Dreadhorde Invasion, backed by a few reactive cards, absolutely demolishes Simic Nexus and Esper Control. When used in Dimir and Grixis, Dreadhorde Invasion didn’t do enough damage, but it perfectly fills the two-drop void that used to exist in Esper Midrange. This deck felt anemic when the first spell was cast on Turn 3, which explains why it hasn’t taken the format by storm yet. When the opening hand has Hero of Precinct One or Dreadhorde Invasion, it opens the floodgates for the more powerful threats that follow.
A very strong start is Hero of Precinct One into Thief of Sanity. This provides two must-answer threats for most decks, especially Thief of Sanity. Esper Control had the best answer for the duo, casting Kaya’s Wrath as a clean answer. The start of Dreadhorde Invasion into Thief of Sanity is similar, but not as simple to deal with as the previous example for Esper Control. Mono-Red Aggro is the only deck that punishes us for playing the watered-down Bitterblossom, and that’s an acceptable cost. Having access to maindeck Enter the God-Eternals and Oath of Kaya gives Esper Midrange game against Mono-Red Aggro that it didn’t have before. I added Kaya, Orzhov Usurper to the sideboard, making Game 2 and Game 3 that much easier.
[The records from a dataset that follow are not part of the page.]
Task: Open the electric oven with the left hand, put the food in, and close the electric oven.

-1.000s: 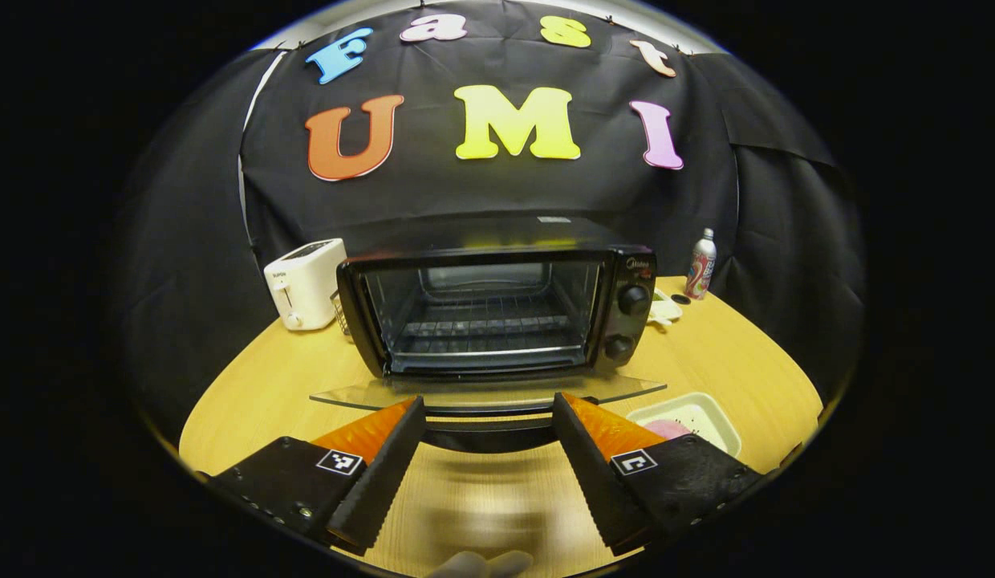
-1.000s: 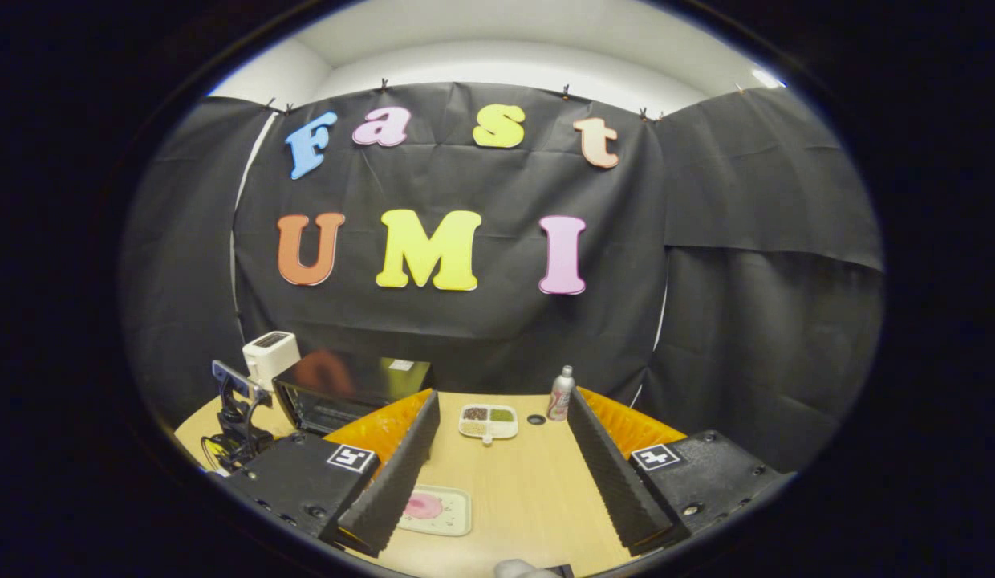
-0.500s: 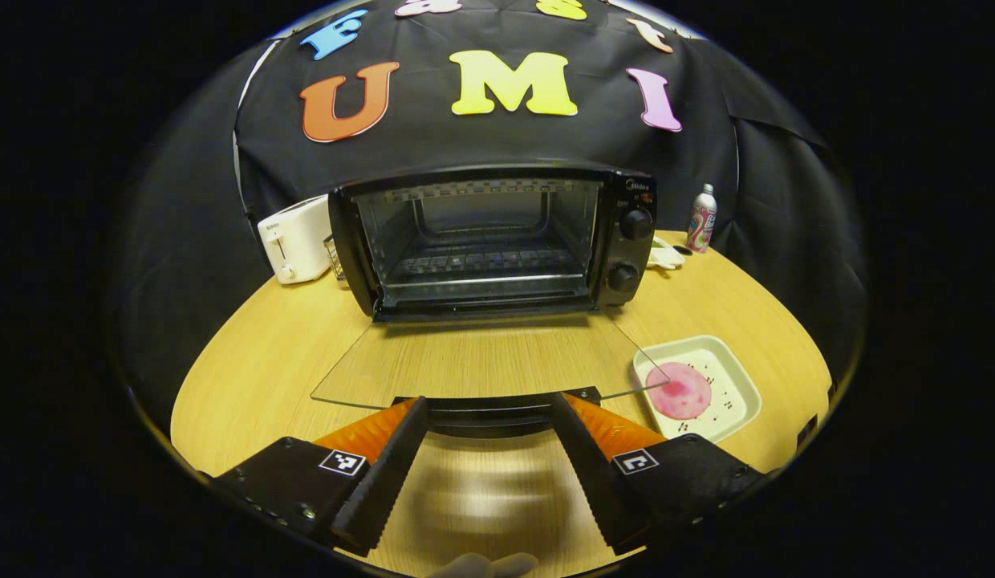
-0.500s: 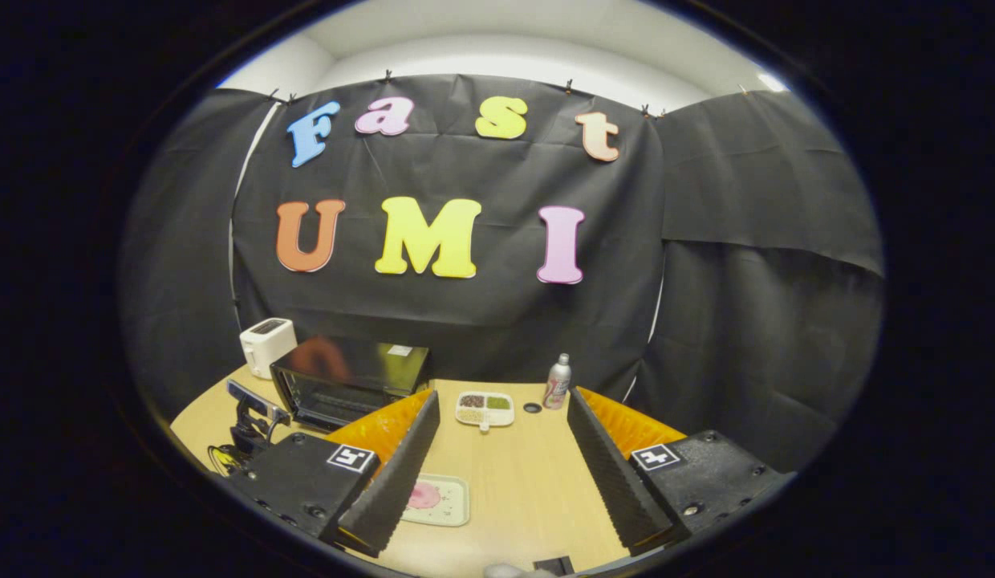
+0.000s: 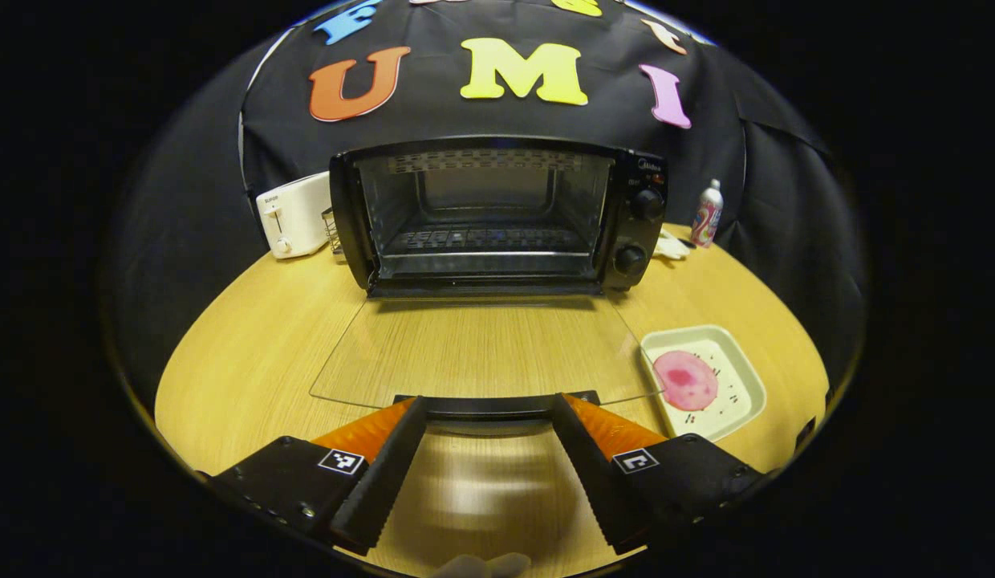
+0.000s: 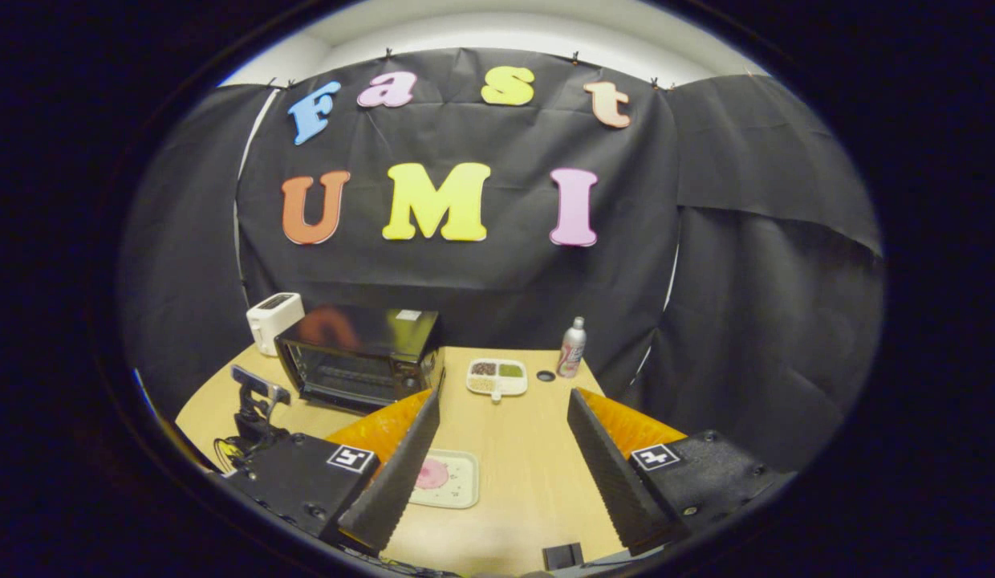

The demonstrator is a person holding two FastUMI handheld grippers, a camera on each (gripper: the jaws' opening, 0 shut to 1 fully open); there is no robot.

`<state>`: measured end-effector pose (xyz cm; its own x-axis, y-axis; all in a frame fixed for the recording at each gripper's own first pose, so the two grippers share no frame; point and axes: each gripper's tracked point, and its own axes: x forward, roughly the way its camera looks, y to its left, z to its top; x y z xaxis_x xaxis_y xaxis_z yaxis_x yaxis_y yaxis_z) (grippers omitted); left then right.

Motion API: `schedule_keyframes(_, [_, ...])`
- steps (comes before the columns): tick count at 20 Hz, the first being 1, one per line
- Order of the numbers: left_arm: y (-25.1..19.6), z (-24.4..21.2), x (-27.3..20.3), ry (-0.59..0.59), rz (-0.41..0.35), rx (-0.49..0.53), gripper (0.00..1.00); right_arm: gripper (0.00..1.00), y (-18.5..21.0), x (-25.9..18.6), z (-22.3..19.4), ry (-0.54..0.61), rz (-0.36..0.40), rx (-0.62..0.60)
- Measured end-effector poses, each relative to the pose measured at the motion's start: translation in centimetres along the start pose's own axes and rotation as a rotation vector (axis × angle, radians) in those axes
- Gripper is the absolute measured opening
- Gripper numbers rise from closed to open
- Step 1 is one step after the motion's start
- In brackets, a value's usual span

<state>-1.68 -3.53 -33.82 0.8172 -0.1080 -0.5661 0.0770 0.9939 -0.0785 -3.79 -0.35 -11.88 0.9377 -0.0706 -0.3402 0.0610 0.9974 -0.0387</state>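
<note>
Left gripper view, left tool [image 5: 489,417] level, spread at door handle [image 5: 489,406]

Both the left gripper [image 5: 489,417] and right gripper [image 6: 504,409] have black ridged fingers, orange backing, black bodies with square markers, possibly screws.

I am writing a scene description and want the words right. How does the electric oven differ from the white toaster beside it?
The electric oven is black, while the toaster is white. The oven looks clearly wider and taller than the toaster. The oven stands open at the front, its glass door folded down flat and a wire rack showing inside; the toaster shows slots on top and a lever on its side. Both stand upright on the wooden table.
</note>
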Motion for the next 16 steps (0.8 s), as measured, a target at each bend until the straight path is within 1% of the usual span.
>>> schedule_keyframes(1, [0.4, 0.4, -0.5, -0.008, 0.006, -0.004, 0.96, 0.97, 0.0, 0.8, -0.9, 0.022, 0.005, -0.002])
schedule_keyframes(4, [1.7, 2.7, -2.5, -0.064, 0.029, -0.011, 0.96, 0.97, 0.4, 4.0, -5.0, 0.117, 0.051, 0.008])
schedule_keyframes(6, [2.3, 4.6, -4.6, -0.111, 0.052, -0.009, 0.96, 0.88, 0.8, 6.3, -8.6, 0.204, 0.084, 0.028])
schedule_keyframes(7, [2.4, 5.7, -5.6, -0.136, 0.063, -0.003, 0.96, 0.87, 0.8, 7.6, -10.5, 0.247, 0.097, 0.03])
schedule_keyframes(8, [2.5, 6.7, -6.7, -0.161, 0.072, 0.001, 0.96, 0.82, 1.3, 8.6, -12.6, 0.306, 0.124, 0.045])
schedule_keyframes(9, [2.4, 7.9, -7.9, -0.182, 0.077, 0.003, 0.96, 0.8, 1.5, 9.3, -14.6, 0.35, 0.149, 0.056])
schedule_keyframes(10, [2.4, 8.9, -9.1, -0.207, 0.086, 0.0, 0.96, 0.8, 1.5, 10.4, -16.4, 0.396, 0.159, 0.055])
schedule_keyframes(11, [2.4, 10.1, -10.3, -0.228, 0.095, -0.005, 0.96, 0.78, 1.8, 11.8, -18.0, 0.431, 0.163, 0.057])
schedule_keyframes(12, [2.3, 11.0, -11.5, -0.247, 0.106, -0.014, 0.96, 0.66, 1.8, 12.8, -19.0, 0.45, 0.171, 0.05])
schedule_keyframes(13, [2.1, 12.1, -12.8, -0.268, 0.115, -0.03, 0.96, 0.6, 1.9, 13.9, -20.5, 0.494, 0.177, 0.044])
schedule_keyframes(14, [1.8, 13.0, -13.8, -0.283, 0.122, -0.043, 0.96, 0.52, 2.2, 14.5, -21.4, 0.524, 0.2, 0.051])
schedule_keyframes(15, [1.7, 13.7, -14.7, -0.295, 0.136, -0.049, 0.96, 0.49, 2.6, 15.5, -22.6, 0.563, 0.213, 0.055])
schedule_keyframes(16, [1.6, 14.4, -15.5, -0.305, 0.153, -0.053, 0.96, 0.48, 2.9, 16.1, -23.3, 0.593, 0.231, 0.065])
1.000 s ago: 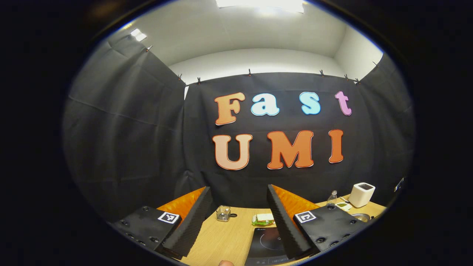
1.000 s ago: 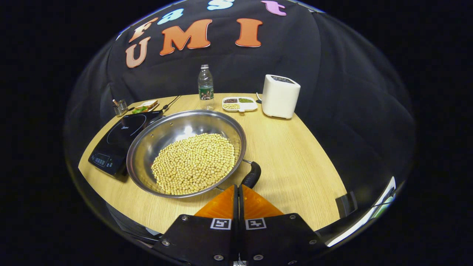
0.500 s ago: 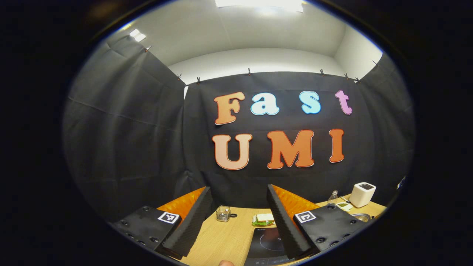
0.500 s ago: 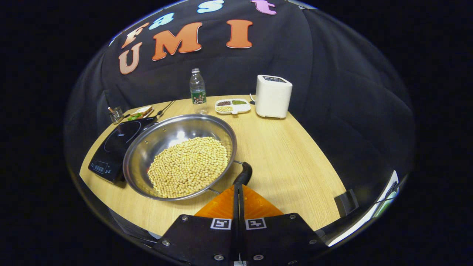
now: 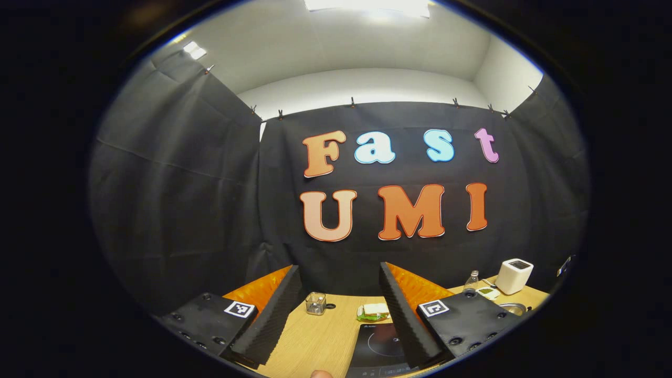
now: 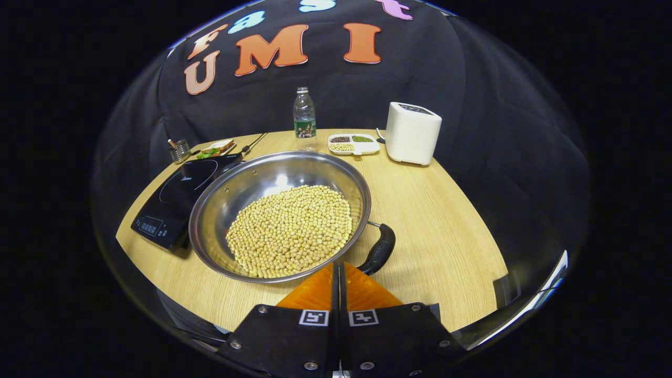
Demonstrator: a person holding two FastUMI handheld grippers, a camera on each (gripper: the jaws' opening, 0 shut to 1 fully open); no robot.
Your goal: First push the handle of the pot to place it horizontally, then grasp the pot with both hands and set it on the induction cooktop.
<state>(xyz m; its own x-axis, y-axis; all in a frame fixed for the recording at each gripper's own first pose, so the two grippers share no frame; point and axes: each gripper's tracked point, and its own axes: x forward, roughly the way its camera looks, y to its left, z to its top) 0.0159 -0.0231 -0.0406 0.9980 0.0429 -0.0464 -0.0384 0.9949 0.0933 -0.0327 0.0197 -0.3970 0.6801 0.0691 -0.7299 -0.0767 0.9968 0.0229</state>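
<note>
A steel pot (image 6: 252,181) full of yellow soybeans sits on the wooden table (image 6: 436,226), its left rim against the black induction cooktop (image 6: 176,197). Its black handle (image 6: 381,249) sticks out at the near right, curving toward me. My right gripper (image 6: 338,265) is shut with nothing between its fingers, its tips just left of the handle's near end; I cannot tell if they touch. My left gripper (image 5: 338,269) is held open above the table's left end, over the cooktop (image 5: 375,344), with the pot's rim (image 5: 512,308) far to its right.
At the back of the table stand a water bottle (image 6: 304,113), a white divided dish (image 6: 353,143) and a white boxy appliance (image 6: 413,133). A small wire cup (image 6: 180,150) and a plate with a sandwich (image 6: 215,148) sit behind the cooktop. Bare wood lies right of the pot.
The right gripper, still shut, has shifted left relative to the pot: the handle now lies to the right of its tips instead of straight ahead. The left gripper has barely moved.
</note>
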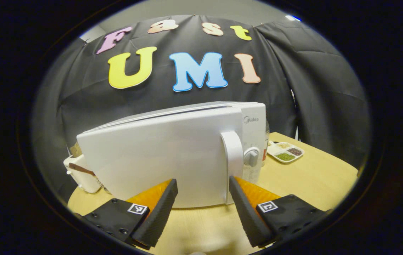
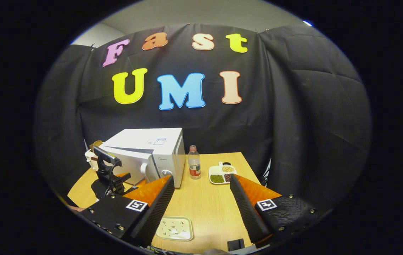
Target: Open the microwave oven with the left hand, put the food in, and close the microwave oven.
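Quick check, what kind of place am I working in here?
Likely a staged recording booth rather than a real kitchen: a black cloth wall backs a light wooden table holding a white microwave oven and a clear plastic bottle.

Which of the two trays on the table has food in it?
The divided tray beside the bottle holds green, tan and dark food in its compartments. The pale tray between the right gripper's fingers looks bare.

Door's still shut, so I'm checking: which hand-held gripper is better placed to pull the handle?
Left. The left hand-held gripper is open right before the microwave's handle; the right hand-held gripper hangs back over the table.
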Demonstrator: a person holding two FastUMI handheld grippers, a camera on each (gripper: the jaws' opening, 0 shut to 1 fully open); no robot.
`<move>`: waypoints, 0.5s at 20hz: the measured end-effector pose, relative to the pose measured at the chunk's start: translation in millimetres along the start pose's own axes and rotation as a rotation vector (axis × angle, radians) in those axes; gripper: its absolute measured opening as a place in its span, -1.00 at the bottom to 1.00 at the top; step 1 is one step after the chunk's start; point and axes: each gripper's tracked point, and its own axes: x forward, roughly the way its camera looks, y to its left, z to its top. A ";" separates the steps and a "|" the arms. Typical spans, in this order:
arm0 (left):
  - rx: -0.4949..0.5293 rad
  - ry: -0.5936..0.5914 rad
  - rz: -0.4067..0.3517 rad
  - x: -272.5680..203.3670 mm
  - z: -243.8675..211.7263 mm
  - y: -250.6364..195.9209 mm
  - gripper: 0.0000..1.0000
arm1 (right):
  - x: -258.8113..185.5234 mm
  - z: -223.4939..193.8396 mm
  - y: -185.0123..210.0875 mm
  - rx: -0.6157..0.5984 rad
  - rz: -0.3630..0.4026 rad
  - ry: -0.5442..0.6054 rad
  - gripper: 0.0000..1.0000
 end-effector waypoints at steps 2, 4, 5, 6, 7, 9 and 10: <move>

Between the two decks, I believe Esper Control is a slightly better choice for this weekend. Even though my modifications made Esper Midrange stronger against Simic Nexus and Mono-Red Aggro, Narset, Parter of Veils has put Esper Control in a league of its own. Since the Mono-Red matchup is so good, it’s the wiser choice for SCG Syracuse due to the SCG Richmond results. Mono-Red Aggro was the finalist and winner, making it seem like the obvious choice for competitors to sleeve up in Standard. This is an opportunity for Esper Control to prove its strength against burn spells and bring the trophy back to the right side.